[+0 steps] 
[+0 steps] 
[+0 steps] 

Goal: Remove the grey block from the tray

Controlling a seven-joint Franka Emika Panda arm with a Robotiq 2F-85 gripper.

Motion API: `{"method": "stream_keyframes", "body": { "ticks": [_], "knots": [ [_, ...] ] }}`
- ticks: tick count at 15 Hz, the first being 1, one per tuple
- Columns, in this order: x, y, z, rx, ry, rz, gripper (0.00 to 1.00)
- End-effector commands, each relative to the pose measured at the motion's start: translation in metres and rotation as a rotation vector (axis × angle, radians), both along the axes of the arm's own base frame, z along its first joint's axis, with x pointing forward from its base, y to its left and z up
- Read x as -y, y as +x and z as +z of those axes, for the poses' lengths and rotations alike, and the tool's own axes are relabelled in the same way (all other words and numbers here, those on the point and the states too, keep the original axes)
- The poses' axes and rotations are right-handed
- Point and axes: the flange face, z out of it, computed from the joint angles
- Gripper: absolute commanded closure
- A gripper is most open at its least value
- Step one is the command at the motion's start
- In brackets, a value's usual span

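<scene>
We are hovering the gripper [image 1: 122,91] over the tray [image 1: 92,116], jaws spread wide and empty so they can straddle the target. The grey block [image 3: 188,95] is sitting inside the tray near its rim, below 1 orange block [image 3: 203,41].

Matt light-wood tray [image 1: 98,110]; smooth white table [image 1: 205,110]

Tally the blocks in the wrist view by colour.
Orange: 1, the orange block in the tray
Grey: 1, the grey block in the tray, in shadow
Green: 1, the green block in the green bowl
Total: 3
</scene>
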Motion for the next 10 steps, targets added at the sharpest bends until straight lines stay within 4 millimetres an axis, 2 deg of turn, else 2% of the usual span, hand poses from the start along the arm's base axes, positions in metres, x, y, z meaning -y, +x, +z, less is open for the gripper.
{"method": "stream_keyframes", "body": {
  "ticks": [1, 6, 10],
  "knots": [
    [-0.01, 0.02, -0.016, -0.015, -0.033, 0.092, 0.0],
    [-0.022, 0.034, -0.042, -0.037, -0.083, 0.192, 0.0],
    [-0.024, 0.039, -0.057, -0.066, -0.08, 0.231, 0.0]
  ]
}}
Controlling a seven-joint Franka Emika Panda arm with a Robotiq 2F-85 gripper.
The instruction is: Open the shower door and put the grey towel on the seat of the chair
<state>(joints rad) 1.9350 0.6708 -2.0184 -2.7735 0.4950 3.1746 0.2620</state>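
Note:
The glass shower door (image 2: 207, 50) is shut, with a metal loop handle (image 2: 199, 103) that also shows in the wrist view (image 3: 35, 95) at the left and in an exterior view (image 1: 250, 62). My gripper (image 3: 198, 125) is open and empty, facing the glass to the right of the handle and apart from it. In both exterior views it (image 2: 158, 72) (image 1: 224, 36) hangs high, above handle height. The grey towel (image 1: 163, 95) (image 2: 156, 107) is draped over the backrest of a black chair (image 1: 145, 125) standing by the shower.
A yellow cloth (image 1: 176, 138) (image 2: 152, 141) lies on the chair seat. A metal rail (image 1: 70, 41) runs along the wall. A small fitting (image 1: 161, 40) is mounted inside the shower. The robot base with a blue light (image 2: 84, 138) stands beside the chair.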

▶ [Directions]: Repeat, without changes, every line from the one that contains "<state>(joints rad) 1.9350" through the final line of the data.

▶ [Task result]:
<state>(joints rad) 1.9350 0.6708 -2.0184 -2.7735 0.4950 3.1746 0.2620</state>
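Note:
The glass shower door (image 2: 207, 50) is shut, with a metal loop handle (image 2: 199, 103) that also shows in the wrist view (image 3: 35, 95) at the left and in an exterior view (image 1: 250, 62). My gripper (image 3: 198, 125) is open and empty, facing the glass to the right of the handle and apart from it. In both exterior views it (image 2: 158, 72) (image 1: 224, 36) hangs high, above handle height. The grey towel (image 1: 163, 95) (image 2: 156, 107) is draped over the backrest of a black chair (image 1: 145, 125) standing by the shower.
A yellow cloth (image 1: 176, 138) (image 2: 152, 141) lies on the chair seat. A metal rail (image 1: 70, 41) runs along the wall. A small fitting (image 1: 161, 40) is mounted inside the shower. The robot base with a blue light (image 2: 84, 138) stands beside the chair.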

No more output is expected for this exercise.